Buck mulled over their mission so matter-of-factly that he feared he had been purged of all emotion. Hard facts rolled around in his head, tempered by two years of instructor duty in North Dakota, putting planes and crews through grueling paces. He knew only too well what the bombers and the men who flew them could realistically be expected to do. Their training was good, no question, but the real thing, an actual penetration of Russian airspace, would transport them beyond anything they could ever imagine. He wasn’t sure if the younger guys really understood. They would learn together, on-the-job training, with no room for error.
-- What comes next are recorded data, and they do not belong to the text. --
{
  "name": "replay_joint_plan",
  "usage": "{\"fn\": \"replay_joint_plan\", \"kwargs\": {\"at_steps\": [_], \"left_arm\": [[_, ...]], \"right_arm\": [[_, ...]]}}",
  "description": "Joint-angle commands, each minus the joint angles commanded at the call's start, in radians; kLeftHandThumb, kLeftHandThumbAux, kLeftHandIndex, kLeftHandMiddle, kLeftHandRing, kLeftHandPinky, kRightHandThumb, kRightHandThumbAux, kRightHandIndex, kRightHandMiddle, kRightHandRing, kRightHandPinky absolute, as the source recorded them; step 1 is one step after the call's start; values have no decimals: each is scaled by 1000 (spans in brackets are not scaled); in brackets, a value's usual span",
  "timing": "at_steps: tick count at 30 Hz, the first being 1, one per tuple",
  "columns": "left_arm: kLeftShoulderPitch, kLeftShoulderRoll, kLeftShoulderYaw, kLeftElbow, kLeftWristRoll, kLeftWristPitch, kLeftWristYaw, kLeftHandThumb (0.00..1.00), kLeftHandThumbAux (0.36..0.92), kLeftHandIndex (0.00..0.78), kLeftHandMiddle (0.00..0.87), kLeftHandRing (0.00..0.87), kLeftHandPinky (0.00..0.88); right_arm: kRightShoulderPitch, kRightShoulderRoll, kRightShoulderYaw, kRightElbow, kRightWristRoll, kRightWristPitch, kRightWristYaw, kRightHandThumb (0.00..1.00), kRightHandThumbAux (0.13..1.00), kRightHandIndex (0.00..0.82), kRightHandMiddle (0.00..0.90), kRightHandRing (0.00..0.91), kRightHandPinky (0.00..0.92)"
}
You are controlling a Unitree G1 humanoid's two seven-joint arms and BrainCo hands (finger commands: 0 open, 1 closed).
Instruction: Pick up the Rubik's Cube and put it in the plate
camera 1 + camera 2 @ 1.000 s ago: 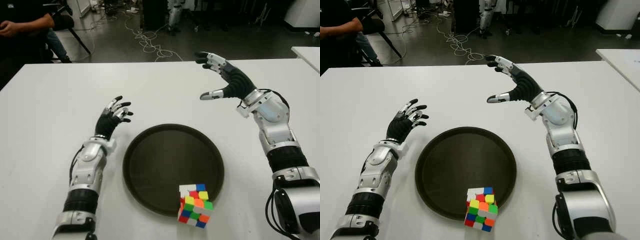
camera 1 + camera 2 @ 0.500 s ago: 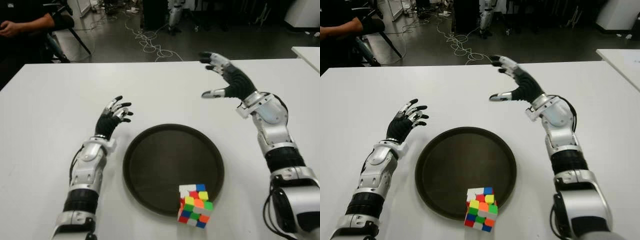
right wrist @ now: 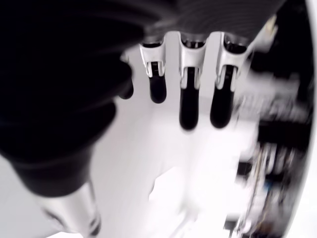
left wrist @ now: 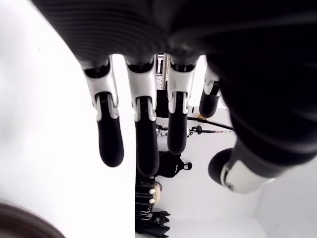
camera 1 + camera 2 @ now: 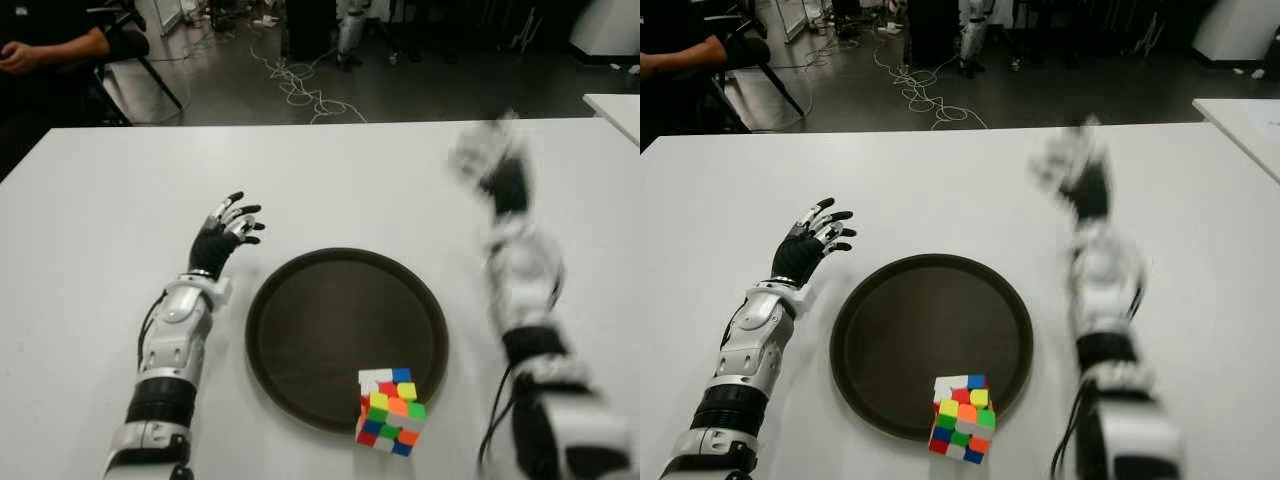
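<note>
At the far left edge of the eye views, beyond the table's far corner, a seated person [image 5: 45,50] shows only as a dark sleeve and a forearm beside a chair. The white table [image 5: 90,220] fills most of the scene, and on its left part the left hand [image 5: 222,238] lies palm down with its forearm stretched along the table toward the robot, just left of the plate and apart from its rim. Its own wrist view shows the fingers [image 4: 110,136] extended and slightly spread, with only white tabletop under them and nothing held. In the middle sits the round dark plate [image 5: 300,330], its inside bare. The Rubik's Cube [image 5: 389,411] stands at the plate's near right edge, overlapping the rim; whether it sits partly on the rim or only against it cannot be told, but most of it shows over the white table rather than inside the plate, and neither hand touches it. To the right, the right hand [image 5: 487,152] is raised over the table beyond the plate's far right side, well away from the cube, and is smeared by motion blur in both eye views, as is the whole forearm below it. Its wrist view shows the fingers [image 3: 190,99] straight and apart, with blurred white table under them and nothing between them. Behind the table, tangled cables [image 5: 300,85] lie on the dark floor.
</note>
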Motion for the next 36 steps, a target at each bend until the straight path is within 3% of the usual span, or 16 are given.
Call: {"fn": "replay_joint_plan", "kwargs": {"at_steps": [2,5,7,19,36], "left_arm": [[0,0,-1,4,2,-6,1,655,658,104,262,350,415],[2,-2,-3,5,7,-16,3,654,656,106,264,354,415],[1,-2,-3,5,8,-19,5,653,652,108,266,354,414],[0,-1,1,9,16,-31,12,644,638,127,266,335,408],[6,0,6,5,10,-26,6,640,641,129,265,351,414]], "right_arm": [[-2,-1,7,-1,-9,37,-7,179,819,188,275,303,360],[-71,1,22,25,-30,111,-28,187,823,186,275,300,351],[-85,2,27,24,-37,126,-35,181,821,181,273,296,347],[-70,-25,76,82,-139,-47,-97,62,792,165,258,286,328],[-69,-41,80,81,-151,-82,-123,54,798,152,248,290,342]]}}
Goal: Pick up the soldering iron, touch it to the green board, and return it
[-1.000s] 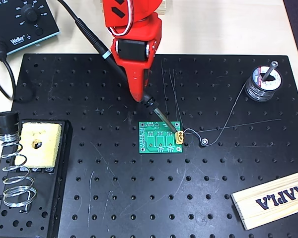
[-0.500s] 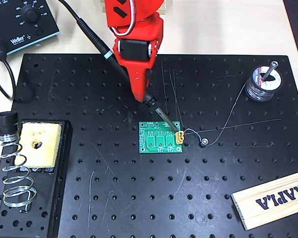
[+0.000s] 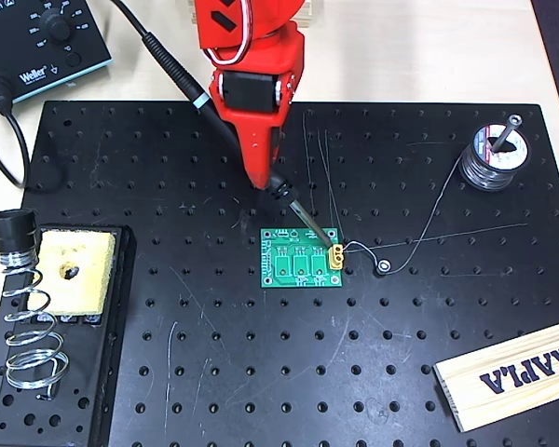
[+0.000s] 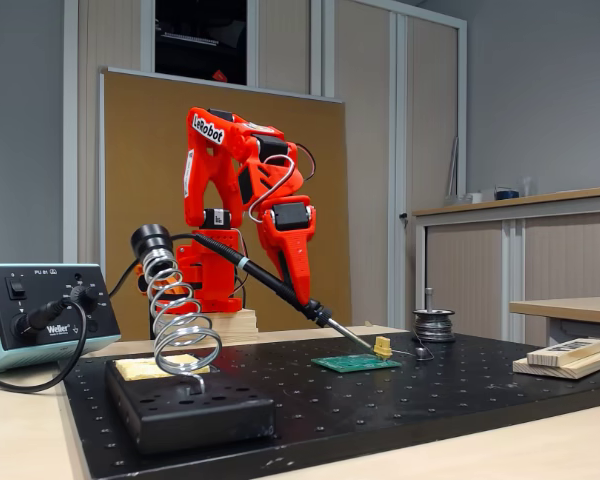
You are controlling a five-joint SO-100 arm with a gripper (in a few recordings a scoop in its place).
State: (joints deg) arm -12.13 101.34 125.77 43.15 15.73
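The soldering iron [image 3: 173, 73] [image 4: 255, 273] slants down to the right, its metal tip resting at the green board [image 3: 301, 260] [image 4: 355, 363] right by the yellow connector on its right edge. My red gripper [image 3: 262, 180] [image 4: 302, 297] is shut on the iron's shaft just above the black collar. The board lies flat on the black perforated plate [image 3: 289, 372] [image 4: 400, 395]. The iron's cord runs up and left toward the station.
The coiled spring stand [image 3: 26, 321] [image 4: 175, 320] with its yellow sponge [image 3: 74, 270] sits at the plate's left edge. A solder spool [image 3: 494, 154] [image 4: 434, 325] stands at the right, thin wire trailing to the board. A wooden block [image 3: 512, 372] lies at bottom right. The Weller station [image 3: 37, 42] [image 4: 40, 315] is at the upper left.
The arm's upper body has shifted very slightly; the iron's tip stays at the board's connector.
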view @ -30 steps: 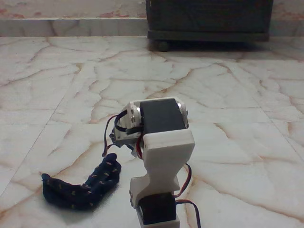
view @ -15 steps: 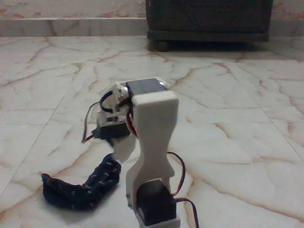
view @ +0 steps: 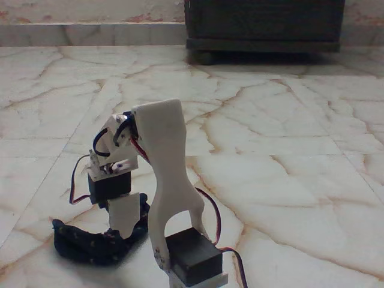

Buck instinctively glanced at his black chronometer, but realized the local time was meaningless. Approaching eighty degrees north, the multicolor time zones depicted on the maps drastically constricted, squeezing the cadence of life into a flatness that rendered the senses useless. Night all but disappeared in the summer, with only an ephemeral flicker of darkness visible from the ground. At altitude, Buck and his crew would never lose sight of the sun’s soft glow on the horizon. But during the winter, the top of the world was plunged into eternal blackness. It was always one extreme or the other at this polar wasteland.
The far-northern environment was further degraded by ever-shifting magnetic anomalies, which debilitated radar and high-frequency communications, twisting and bending the RF energy along unintelligible paths. And only the sturdiest higher-frequency satellite line-of-sight communication links could penetrate the strange atmospherics. Bomber crews became isolated in a bizarre yet pacific world of overwhelming whiteness. The electro-magnetic permutations did, however, provide a temporary haven for those in harm’s way. The same forces rendered the Russians’ probing search radars impotent. But in three short hours, Buck and his bomber would become vulnerable to detection, triggering Russian defenders like an owner releasing a vicious attack dog straining at the leash.